Thursday, April 7, 2022

Reading Notes: April 7th, 2022

“The cone of light rays which pass through the pupil of the eye forms an image on its rearward surface, the retina….Although the retinal image is inverted and the order within the image is therefore reversed, it nevertheless corresponds to the physical world as a projection. The assumption here (and throughout this book) is that for certain purposes we may treat the retinal image as if it were a two-dimensional pinhole image. It is important to note that this is not the kind of image defined by physical optics and used in the design of optical instruments, for this latter is three-dimensional. The formation of an image on the retina can be observed directly. If the excised eye of an albino rabbit is fixed into a hole in a card and pointed toward a scene, by holding it in front of one’s eye, one can actually see the inverted image on the curved rearward surface, looking something like a miniature photographic transparency.
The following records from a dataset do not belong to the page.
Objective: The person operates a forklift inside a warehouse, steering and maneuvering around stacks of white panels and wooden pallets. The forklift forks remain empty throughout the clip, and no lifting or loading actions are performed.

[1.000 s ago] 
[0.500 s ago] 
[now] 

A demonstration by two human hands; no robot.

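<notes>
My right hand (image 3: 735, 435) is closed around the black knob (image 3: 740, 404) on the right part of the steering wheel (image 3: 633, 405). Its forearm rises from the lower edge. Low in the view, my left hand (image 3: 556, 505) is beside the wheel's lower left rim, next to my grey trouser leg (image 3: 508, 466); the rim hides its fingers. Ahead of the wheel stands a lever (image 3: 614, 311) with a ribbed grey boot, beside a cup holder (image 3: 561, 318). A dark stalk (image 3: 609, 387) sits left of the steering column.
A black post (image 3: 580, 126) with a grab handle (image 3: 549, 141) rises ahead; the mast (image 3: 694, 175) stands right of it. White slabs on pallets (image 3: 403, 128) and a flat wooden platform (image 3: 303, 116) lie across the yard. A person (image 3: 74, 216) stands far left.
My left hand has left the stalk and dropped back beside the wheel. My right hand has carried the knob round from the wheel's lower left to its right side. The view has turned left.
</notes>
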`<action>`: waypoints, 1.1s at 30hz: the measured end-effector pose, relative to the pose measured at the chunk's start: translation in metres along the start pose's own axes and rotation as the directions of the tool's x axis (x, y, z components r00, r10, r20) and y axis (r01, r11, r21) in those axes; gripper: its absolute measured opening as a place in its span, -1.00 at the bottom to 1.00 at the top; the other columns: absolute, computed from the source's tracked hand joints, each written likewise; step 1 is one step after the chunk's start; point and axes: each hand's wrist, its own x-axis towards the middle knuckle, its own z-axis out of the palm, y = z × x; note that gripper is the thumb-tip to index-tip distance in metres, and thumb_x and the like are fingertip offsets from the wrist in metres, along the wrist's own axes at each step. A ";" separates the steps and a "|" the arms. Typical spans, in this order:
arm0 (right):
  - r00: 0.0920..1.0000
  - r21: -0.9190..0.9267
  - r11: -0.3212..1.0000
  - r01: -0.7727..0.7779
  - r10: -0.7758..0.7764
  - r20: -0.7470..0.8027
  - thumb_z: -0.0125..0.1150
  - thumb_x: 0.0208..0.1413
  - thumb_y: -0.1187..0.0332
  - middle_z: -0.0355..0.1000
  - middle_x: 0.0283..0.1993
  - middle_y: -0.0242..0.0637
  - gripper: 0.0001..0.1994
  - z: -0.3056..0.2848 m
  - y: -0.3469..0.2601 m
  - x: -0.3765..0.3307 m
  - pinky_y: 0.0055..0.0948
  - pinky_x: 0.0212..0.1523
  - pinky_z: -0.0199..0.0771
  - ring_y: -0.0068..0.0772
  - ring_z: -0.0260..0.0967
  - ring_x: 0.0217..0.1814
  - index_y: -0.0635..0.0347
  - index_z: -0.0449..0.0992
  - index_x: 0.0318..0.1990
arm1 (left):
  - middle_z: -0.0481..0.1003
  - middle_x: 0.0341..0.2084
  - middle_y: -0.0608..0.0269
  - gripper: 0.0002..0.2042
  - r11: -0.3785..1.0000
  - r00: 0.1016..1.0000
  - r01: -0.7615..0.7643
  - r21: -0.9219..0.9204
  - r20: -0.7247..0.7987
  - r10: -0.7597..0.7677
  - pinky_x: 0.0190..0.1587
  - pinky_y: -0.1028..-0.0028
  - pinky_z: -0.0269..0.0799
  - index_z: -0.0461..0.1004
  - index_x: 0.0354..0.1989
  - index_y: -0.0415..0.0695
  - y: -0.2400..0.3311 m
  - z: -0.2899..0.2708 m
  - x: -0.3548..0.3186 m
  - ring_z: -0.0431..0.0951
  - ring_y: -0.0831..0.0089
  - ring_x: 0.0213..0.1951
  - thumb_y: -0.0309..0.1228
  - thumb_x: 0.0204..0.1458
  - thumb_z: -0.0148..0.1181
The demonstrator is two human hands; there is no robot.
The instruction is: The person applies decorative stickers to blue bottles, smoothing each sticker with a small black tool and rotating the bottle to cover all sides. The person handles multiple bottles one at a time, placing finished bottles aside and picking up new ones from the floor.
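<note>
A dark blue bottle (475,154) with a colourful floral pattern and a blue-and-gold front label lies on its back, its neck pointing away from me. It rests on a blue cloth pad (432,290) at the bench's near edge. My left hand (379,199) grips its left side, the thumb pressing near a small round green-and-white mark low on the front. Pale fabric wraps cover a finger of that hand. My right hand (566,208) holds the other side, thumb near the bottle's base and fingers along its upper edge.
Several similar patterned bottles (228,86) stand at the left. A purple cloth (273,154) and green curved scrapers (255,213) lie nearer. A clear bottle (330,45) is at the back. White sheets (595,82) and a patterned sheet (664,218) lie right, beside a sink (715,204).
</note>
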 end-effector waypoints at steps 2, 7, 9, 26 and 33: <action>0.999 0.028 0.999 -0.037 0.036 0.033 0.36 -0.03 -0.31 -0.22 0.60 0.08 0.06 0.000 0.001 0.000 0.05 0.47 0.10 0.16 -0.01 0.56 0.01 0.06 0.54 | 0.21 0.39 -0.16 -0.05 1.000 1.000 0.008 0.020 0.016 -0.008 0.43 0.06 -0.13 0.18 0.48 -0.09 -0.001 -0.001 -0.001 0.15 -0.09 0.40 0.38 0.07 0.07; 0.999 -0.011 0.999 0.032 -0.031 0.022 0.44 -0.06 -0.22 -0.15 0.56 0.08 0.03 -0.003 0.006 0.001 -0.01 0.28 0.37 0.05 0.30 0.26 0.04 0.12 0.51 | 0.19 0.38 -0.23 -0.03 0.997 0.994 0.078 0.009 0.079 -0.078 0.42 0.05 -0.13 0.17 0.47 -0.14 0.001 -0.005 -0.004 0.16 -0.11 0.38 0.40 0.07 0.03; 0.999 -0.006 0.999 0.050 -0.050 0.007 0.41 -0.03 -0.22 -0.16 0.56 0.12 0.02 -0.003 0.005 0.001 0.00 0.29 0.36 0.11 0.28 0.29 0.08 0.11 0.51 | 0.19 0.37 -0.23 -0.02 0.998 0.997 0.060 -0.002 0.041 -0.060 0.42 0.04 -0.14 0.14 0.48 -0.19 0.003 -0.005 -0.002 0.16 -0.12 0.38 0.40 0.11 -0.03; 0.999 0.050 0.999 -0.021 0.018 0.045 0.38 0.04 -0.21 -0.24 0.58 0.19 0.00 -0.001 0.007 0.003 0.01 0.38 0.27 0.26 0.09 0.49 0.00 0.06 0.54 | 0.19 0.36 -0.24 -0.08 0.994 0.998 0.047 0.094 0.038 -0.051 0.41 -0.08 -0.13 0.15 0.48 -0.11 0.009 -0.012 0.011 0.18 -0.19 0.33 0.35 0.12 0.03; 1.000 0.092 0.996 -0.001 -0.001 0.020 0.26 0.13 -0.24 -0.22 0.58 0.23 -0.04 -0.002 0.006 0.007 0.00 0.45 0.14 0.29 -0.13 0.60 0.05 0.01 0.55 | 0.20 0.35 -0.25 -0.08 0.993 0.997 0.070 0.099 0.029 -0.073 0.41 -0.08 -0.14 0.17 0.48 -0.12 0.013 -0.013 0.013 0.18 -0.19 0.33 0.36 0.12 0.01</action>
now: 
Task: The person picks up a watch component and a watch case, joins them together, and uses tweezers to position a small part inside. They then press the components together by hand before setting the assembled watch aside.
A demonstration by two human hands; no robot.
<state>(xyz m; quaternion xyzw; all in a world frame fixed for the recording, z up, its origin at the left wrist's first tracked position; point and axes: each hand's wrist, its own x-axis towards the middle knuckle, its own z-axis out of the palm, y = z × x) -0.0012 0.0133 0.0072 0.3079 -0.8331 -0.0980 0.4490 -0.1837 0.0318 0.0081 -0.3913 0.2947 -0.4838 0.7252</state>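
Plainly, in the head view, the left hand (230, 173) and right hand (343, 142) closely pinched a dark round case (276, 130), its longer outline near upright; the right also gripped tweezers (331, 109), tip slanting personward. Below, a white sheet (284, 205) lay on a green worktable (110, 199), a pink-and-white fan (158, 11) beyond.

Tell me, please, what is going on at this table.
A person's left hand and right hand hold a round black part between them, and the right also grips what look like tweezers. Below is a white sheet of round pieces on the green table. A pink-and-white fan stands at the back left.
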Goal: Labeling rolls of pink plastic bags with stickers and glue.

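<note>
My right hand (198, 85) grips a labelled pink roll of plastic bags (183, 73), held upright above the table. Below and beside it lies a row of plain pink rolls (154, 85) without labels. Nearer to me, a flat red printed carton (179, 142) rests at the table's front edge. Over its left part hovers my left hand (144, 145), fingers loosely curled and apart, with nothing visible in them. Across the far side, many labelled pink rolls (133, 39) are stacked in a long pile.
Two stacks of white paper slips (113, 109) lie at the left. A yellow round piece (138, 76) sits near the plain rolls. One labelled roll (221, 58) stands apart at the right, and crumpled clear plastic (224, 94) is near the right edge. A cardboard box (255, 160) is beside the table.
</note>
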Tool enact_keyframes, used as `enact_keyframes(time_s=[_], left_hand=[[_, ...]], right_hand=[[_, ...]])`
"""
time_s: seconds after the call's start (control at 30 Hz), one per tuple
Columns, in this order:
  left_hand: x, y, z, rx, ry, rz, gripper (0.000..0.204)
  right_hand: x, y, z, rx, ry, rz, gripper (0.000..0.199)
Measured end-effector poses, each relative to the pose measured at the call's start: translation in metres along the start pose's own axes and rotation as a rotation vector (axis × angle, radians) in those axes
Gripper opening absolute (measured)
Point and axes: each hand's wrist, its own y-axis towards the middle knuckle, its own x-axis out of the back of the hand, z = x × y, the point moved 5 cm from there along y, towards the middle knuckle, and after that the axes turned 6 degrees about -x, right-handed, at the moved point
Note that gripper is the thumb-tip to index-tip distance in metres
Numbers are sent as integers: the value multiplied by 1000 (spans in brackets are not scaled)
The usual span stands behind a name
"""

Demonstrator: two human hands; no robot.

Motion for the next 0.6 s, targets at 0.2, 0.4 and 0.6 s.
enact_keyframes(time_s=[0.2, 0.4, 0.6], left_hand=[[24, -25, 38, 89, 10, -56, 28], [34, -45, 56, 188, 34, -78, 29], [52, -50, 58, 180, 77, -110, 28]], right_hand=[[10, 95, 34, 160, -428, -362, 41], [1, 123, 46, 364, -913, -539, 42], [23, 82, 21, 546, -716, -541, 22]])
It is this demonstration which has led to the theory that the retinal image is a “picture.” The surface of the retina on which the image is projected is composed principally of extreme minute cells which contain photosensitive substances. Like the substances used in photographic emulsions, these are capable of reacting differently to the energy and wavelength of light. They are superior to any photographic emulsion, however, since they are self-renewing and capable therefore of registering the image continuously. Although the television camera can register an image continuously and in this respect is more like the retina, its mechanism is quite different. The cells of the retina are of two types, rods and cones.” (Gibson, The Perception of the Visual World, 46-48) 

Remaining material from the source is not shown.